Checkpoint

Benjamin Sauk

Project maintained by bsauk Hosted on GitHub Pages — Theme by mattgraham

Progress

For the last few weeks, my effort has been directed at translating the code I want to parallelize from Fortran to C++. I went through the trouble of converting the LSQ algorithm as well as methods for performing best subset regression to C++ from Fortran for a few reasons. First, I wanted to understand the algorithm, and thought that translating it from one language to another would help me to understand it. Additionally, I wanted to translate it to C++ so that the code would be easier to convert to CUDA code when I begin parallelizing it. The C++ code will serve as a comparison to the CUDA code to determine how much faster the parallel implementation is than the sequential version of the algorithm. I recently finished up the code translation and now have an operating best subset regression algorithm implemented in C++.

I have also set up a test harness that I will be able to use to compare the performance of the different best subset regression implementations. This is a C++ file that will measure the execution time of each of the algorithms and compare the performance results. Additionally, I have the ability to compare the results from the parallel algorithm with the sequential version to ensure that accuracy is maintained. I also have created a few test problems that I will use to determine the speedup for using the parallel algorithm on different sized problems. Currently the matrices I have generated are well-conditioned matrices, but if time permits, I will also test some more ill-conditioned matrices.

Revised Project Schedule

I am currently behind in the schedule that I created during the project proposal. When I begina, I had forgotten that in addition to translating the LSQ algorithm into C++, I would also have to create a best subset regression framework in C++. This required me to translate more Fortran code into C++, and took longer than I had previously anticipated. However, since the code is all in C++, it should not be too much hassle to implement at least a sequential CUDA version so I will be able to spend the next few weeks parallelizing my code. I still believe that I will be able to deliver on most of my goals, however, I am not sure if I will be able to achieve my hope to achieve goals. The only goal I am concerned about, involves comparing the performance of the best subset regression algorithm against a few different state-of-the-art linear least squares solvers. This goal is more challenging than I had expected, because the output from the LSQ algorithm is different than the output of other state-of-the-art least square solvers so I will have to generate other data structures to compare their performance directly on the best subset regression problem. While this goal is still achievable, it will depend on how long it takes me to parallelize my LSQ algorithm.

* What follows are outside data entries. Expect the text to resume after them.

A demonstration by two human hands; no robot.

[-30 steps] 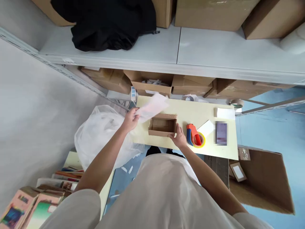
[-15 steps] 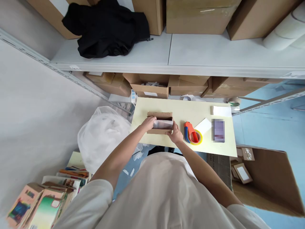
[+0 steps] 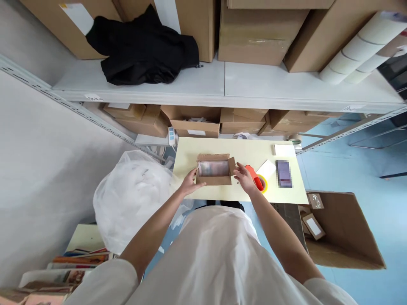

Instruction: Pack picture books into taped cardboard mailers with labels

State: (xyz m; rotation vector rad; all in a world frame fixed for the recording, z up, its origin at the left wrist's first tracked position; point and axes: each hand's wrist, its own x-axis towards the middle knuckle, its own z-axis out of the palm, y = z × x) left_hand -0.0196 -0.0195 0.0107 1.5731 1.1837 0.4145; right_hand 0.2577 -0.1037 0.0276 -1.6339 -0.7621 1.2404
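left hand (image 3: pixel 190 184) spread against left end of open carton (image 3: pixel 218 181); right hand (image 3: pixel 244 177) spread by its right flap (image 3: pixel 232 164) (contact unclear). pale packet (image 3: pixel 213 168) lies inside.

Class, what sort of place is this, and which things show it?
Probably a packing corner in a storeroom: cartons stand on the shelf, and the table holds a tape dispenser and an open box.

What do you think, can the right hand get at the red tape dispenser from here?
Most likely yes: the tape dispenser lies on the table close beside the right hand, with nothing visible standing between them.
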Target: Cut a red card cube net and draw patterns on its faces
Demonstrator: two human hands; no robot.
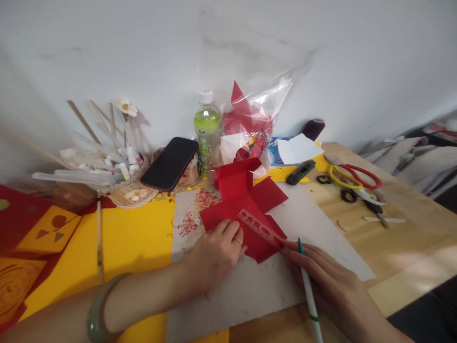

Parallelism Competition Goals

Implement the LSQ.f90 algorithm in a parallel framework in CUDA.
Hopefully, compare the performance of solving the best subset regression problem using a few different state-of-the-art linear least squares solvers.
Show speedup graphs that compare the performance of this GPU implementation with other implementations.
Attempt to develop a hybrid LSQ algorithm.
Compare the accuracy of the GPU LSQ implementation against the accuracy of other methods to solve QR factorization.

Parallelism Competition

My goals for the parallelism compettion are still the same, I am going to show graphs that demonstrate the benefit of using this parallel algorithm for best subset regression. The graph will compare the performance of this algorithm against the performance of other state-of-the-art algorithms. Where the speedups will be shown over a wide range of problems to see how the performance of each algorithm scales with problem size.

Concerns

At this point, I need to spend some time looking through the LSQ algorithm more to identify opportunities for parallelism. The code seems inherently sequential, but I believe there are some locations that can be run in parallel. My concern currently is that there will not be enough parallelism at those points to generate a significant speedup. However, if that is the case, I will be able to still explore my other axis of parallelism, speeduping the best subset regression algorith, and not just speeding up each instance of the linear least squares problem solver. Overall, there may be some difficulties moving forward, but I believe I should be able to deliver on my goals by the parallelism competition.

Updated Schedule

Date	Goals	Status
April 15, 2017	Set up a test harness to compare the performance of different best subset regression implementations with some example problems.	Complete
April 23, 2017	Complete an initial CUDA implementation of the LSQ algorithm, and confirm its accuracy by using the example problems created in the first week.	C++ version complete
April 26, 2017	Extend harness to use other state-of-the-art linear least squares solvers.
April 30, 2017	Identify and experiment with different parts of the algorithm that can be parallelized. If time permits implement a hybrid CPU-GPU algorithm.
May 3, 2017	Carry out experiments with each of the best subset regression implementations on well-conditioned problems.
May 7, 2017	Carry out experiments with each of the best subset regression implementations on ill-conditioned problems.
May 10, 2017	Resolve last minute issues and generate speedup graphs that will be used to show the effectiveness of the parallel GPU algorithm.